What needs to be done: Gather the lines from the material that contain "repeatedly".

Information provided:
****************************************

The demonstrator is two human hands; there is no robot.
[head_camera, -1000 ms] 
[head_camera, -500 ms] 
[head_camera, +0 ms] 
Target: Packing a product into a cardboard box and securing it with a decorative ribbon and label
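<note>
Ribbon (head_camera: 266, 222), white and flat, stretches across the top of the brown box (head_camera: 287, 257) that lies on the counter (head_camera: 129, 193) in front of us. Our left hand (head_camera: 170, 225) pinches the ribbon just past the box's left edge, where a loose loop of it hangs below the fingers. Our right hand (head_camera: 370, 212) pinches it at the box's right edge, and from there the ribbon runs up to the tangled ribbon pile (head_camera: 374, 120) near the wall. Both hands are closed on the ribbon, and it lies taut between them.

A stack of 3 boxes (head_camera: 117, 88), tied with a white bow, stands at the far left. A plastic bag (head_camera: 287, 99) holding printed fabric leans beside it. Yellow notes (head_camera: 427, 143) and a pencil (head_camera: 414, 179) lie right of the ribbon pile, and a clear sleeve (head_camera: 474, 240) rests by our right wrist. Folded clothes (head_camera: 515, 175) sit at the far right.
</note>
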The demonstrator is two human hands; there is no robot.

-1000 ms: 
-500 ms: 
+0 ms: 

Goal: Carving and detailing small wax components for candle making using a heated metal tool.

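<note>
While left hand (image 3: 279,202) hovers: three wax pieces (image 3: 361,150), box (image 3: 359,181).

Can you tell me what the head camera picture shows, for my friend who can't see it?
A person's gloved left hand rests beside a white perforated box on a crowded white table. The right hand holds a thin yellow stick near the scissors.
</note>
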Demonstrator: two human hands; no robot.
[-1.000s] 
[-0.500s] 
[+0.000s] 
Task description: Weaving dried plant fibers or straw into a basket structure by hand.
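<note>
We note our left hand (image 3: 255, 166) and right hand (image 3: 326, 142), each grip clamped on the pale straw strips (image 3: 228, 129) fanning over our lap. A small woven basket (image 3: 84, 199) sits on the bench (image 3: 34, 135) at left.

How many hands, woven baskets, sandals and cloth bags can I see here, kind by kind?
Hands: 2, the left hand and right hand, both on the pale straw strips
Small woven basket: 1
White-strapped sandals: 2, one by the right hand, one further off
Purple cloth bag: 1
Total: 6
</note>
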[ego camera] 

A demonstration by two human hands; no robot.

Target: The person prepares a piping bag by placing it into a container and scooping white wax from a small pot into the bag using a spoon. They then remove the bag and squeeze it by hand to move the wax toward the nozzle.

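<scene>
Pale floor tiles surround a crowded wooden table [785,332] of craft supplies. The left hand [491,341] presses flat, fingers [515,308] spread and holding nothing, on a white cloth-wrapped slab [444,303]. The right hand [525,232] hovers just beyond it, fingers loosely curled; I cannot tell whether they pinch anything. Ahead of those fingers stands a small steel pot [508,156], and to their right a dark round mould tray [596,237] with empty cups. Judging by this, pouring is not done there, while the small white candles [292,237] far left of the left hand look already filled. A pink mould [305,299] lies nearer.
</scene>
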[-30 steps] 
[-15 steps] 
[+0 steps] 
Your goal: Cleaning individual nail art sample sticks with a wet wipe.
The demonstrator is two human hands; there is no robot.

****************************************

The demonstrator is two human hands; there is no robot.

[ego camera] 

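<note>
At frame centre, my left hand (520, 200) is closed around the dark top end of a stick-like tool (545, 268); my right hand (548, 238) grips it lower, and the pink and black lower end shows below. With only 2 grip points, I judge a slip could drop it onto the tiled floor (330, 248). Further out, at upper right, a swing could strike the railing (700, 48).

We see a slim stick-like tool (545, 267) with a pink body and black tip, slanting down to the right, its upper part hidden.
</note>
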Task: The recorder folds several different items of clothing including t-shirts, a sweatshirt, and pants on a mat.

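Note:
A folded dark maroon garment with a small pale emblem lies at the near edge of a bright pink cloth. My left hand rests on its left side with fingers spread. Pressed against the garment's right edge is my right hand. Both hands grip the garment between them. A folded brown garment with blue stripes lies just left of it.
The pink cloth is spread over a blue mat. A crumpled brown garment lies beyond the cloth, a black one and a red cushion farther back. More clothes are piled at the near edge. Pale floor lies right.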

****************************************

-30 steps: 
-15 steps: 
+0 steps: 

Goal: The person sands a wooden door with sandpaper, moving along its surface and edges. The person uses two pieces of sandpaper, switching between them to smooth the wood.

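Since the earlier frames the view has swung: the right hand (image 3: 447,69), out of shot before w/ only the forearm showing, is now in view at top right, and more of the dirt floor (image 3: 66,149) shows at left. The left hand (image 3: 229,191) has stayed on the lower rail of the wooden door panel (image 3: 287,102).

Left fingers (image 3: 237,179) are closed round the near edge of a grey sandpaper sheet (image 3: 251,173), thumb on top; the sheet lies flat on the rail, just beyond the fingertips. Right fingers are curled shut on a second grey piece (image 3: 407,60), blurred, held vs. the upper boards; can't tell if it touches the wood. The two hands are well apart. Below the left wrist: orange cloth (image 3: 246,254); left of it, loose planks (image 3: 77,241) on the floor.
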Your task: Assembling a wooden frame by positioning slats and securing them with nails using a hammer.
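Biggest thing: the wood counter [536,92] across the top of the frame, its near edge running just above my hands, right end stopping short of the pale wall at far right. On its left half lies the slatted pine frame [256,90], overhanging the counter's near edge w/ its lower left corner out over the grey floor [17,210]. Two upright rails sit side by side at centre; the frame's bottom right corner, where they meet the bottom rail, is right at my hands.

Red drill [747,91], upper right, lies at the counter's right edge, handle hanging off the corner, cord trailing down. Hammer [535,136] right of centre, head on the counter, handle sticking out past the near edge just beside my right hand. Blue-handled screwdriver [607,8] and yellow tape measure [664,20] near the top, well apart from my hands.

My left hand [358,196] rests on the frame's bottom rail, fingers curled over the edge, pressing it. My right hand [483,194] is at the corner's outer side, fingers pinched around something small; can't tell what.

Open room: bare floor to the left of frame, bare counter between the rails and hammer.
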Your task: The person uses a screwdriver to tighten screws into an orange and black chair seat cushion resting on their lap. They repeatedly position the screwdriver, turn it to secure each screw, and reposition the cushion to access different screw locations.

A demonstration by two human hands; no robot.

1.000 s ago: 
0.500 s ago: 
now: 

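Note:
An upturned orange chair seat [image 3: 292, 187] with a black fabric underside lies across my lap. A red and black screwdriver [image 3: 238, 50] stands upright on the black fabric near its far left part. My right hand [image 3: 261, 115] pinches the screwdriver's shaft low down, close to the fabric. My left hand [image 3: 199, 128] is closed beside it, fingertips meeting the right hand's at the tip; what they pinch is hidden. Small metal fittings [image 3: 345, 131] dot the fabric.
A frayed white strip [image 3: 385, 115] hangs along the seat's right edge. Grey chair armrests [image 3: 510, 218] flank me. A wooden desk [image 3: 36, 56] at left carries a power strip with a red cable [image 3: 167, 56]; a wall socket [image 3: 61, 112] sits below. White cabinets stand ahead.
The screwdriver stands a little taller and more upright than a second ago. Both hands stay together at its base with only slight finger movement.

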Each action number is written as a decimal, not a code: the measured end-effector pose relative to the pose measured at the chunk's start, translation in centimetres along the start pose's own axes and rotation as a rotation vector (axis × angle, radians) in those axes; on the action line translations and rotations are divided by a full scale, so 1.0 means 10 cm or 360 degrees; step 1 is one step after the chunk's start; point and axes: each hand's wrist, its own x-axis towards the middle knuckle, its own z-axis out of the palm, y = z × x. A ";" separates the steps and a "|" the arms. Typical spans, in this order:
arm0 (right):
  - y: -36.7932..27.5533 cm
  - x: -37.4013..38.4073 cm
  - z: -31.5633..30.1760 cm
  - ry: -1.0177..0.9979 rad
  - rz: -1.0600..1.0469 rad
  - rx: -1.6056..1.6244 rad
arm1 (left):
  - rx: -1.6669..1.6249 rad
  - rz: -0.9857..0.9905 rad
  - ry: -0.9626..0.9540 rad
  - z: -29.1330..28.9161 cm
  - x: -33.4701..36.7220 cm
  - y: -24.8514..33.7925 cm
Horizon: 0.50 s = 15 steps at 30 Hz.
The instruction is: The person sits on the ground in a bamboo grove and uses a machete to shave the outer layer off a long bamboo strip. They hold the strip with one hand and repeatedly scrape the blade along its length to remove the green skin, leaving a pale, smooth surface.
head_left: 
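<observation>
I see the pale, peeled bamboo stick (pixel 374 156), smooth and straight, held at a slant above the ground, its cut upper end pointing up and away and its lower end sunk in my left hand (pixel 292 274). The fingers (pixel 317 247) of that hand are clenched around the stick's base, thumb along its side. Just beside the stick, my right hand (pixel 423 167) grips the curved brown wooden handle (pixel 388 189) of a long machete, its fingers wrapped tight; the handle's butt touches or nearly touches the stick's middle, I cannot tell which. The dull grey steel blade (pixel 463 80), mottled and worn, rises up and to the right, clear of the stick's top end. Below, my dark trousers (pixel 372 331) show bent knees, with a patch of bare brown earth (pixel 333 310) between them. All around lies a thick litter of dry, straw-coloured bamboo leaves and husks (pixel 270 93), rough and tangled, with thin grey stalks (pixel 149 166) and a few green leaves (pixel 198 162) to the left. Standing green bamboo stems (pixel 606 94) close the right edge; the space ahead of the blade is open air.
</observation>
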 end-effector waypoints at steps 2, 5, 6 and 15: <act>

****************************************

Task result:
Your task: The person uses a screwdriver to tighten screws into an orange and black chair seat cushion resting on their lap. They repeatedly position the screwdriver, turn it to secure each screw, and reposition the cushion to access different screw locations.
The instruction is: The person sits on the ground in a bamboo grove and uses a machete to shave the outer layer off a long bamboo strip. They hold the strip with one hand and repeatedly scrape the blade along its length to remove the green skin, leaving a pale, smooth surface.

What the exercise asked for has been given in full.